Comme les exemples ci-dessous tirés d’une vaste analyse textuelle contrastive le montrent, l’intrication de l’interprétation et de la traduction est à son comble dans la réception moderne de la poésie mystique persane. (Voir Sedaghat, 2015) Elle est liée aux caractéristiques discursives et aux complexités herméneutiques de cette poésie ainsi qu’au profil des traducteurs orientalistes, lesquels sont soit dotés d’une grille de lecture que nous appelons islamisante, soit influencés par une approche romantique simpliste. Il s’agit de cette représentation fautive qui consiste à opposer le sacré au profane partout dans la métaphore mystique. L’embarras de la réception de la poésie de Roumi est que son texte est rarement transmis sans interférence des exégèses idéologiquement chargées de ces « experts » qui s’interposent entre l’auteur et son lecteur pour interpréter le texte. Rappelons que le discours mystique est ancré dans le non-dit et le double sens. En apportant au champ d’interprétation des éléments inexistants dans le texte original, en se mettant en position de commentateur du texte, en tendant à orienter l’interprétation du lecteur dans un sens ou dans l’autre, de nombreux traducteurs de Roumi ont, nous semble-t-il, déformé son discours.
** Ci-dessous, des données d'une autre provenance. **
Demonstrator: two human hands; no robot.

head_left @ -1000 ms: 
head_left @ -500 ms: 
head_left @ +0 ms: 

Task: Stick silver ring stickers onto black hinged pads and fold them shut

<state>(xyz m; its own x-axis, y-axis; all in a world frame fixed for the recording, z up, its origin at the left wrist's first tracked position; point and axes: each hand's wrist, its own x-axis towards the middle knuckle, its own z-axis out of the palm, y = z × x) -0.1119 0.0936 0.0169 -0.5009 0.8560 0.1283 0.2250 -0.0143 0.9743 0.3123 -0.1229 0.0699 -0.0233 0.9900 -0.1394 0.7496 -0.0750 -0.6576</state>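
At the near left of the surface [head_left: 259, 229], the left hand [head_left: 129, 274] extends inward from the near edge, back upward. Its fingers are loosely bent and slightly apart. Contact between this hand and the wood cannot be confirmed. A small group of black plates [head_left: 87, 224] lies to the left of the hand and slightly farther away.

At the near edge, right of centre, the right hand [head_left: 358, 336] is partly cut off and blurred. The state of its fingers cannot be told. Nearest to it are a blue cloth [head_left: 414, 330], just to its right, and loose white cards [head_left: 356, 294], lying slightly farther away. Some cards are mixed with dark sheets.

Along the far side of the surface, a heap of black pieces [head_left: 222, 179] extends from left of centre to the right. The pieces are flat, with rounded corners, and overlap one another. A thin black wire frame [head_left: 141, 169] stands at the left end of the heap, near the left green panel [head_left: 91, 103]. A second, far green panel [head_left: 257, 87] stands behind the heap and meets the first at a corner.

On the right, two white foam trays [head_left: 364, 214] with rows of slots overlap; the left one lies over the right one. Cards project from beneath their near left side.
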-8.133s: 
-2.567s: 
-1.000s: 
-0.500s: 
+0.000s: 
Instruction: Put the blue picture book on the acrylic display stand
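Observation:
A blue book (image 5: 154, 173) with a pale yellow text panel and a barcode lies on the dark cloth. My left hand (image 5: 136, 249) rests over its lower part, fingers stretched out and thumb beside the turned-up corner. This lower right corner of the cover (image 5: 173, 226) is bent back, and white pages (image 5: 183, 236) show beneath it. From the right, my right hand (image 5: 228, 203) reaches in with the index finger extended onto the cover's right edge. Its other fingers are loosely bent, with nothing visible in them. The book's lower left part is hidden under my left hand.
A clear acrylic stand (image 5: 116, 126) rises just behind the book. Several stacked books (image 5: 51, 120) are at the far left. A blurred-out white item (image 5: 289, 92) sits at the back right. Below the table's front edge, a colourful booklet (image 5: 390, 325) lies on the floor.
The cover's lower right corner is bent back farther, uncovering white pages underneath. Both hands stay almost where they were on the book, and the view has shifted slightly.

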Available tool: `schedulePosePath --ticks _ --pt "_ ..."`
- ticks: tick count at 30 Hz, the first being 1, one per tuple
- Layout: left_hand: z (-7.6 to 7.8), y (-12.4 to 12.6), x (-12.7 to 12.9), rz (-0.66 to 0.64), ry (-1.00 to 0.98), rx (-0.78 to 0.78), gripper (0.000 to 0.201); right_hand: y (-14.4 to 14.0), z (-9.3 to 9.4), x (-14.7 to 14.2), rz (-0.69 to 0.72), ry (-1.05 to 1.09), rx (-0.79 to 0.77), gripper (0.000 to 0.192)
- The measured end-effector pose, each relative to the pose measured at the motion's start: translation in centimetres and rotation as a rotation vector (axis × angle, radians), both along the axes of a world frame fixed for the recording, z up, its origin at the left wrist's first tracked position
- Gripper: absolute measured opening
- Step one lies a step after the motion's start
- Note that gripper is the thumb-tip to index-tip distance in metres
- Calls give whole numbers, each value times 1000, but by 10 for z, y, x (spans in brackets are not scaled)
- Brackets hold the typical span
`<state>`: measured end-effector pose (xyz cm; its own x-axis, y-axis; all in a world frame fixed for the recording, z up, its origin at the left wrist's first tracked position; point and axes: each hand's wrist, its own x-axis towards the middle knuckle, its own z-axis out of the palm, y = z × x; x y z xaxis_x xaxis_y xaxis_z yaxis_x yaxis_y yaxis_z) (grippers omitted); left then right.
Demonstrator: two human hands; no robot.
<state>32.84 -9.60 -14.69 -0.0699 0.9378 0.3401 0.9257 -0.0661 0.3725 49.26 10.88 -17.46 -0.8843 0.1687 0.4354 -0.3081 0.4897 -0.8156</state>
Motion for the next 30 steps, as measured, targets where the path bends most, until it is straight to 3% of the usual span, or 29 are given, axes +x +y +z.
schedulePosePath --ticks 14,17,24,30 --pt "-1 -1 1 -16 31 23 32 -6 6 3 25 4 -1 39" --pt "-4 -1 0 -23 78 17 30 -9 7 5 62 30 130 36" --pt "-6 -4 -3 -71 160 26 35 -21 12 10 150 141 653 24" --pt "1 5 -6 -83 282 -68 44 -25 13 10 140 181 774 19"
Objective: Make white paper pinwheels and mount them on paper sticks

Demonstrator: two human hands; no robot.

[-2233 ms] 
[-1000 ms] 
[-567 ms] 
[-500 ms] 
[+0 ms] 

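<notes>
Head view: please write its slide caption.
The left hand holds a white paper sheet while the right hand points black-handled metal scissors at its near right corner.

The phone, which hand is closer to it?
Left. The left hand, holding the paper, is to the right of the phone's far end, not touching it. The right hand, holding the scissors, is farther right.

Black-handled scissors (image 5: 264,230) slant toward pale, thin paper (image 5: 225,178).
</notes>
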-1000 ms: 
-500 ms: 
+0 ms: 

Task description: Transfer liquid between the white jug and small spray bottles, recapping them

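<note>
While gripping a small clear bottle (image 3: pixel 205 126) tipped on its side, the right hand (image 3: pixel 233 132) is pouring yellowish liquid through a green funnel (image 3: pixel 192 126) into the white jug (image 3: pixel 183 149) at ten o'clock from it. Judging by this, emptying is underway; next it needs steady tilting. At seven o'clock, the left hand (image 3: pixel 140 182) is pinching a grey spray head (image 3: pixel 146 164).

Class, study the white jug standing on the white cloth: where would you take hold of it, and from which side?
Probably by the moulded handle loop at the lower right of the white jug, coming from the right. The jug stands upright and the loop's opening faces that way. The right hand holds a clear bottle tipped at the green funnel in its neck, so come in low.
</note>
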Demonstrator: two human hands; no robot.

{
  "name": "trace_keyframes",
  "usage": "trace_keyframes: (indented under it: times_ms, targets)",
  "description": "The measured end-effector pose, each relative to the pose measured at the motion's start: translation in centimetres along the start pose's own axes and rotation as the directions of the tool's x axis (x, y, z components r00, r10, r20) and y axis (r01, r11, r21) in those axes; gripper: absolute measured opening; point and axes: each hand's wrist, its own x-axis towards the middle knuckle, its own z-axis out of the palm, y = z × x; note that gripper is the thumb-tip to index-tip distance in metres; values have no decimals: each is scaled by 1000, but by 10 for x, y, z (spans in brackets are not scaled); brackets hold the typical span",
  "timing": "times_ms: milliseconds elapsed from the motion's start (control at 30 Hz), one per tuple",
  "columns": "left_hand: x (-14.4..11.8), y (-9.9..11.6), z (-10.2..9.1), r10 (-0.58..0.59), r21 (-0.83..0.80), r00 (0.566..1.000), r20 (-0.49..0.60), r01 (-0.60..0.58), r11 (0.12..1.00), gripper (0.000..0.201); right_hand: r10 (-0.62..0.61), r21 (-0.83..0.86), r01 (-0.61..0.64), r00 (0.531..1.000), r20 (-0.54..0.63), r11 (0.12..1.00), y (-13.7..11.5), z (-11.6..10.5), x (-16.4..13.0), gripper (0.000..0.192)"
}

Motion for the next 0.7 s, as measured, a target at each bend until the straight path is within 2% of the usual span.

2.3 Versant idéologique de la déformation

La déformation au second degré dans son optique idéologique dépasse le sujet traduisant pour prendre des dimensions sociolinguistiques. L’interférence des enjeux idéologiques dans la traduction doit être analysée à l’aide de théories qui vont au-delà du niveau textuel ou de celui de la psyché du traducteur. La théorie des polysystèmes d’Itamar Even-Zohar et de Gideon Toury (1981) examine les enjeux externes au texte dans le processus de sa réception, en tenant compte de l’ensemble des données systémiques de l’espace d’arrivée dans sa multiplicité linguistique, culturelle, sociétale, politique et économique. Ce super-système sémiotique se nomme polysystème (Even-Zohar, 1990). Il faut aussi évoquer les travaux de Susan Bassnett et André Lefevere (1998) ainsi que ceux d’Annie Brisset (1990), dont les réflexions se focalisent sur les facteurs extratextuels de la traduction : les enjeux idéologiques et politiques qui mènent aux décisions des traducteurs.

Selon Lefevere, le patronage du système d’arrivée – notion apparentée aux institutions dans la théorie du polysystème – dicte l’idéologie dominante, alors que les professionnels s’occupent des normes poétiques, soit le canon esthétique en vigueur dans le système d’arrivée – notion apparentée au répertoire du polysystème. L’idéologie dominante dans le polysystème d’arrivée a, certes, une influence considérable sur l’inconscient du traducteur, ce qui se reflète dans ses orientations exégétiques et ses choix linguistiques ou stylistiques. Lefevere remarque qu’un choix fait sous l’emprise des vecteurs idéologiques ou poétologiques du polysystème d’arrivée l’emporte presque toujours sur un choix dicté par les contraintes linguistiques ou discursives (1992, p. 39).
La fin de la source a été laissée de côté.